ASSIGNMENT: Copy the listing below line for line, starting at its first line and ending with the line that has "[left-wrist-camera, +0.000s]" in it. Add nothing.

DATA:

---*---

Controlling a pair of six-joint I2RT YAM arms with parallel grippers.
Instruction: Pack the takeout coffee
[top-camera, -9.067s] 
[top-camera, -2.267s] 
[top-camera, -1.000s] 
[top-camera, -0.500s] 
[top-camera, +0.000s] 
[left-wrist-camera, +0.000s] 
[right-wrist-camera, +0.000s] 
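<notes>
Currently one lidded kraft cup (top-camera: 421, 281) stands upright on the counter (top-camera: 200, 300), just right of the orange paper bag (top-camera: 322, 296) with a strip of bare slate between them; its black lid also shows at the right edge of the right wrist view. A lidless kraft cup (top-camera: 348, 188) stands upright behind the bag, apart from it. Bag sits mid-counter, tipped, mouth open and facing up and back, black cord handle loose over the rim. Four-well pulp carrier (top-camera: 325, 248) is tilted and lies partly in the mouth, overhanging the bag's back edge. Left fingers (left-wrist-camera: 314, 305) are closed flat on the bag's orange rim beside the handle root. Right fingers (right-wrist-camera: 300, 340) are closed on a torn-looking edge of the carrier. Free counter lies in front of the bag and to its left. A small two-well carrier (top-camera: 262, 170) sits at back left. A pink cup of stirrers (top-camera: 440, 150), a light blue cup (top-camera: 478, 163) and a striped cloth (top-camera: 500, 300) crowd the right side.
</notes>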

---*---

TASK ANSWER:
Controlling a pair of six-joint I2RT YAM arms with parallel grippers.
Instruction: Pack the takeout coffee
[top-camera, -9.067s] 
[top-camera, -2.267s] 
[top-camera, -1.000s] 
[top-camera, -0.500s] 
[top-camera, +0.000s] 
[left-wrist-camera, +0.000s] 

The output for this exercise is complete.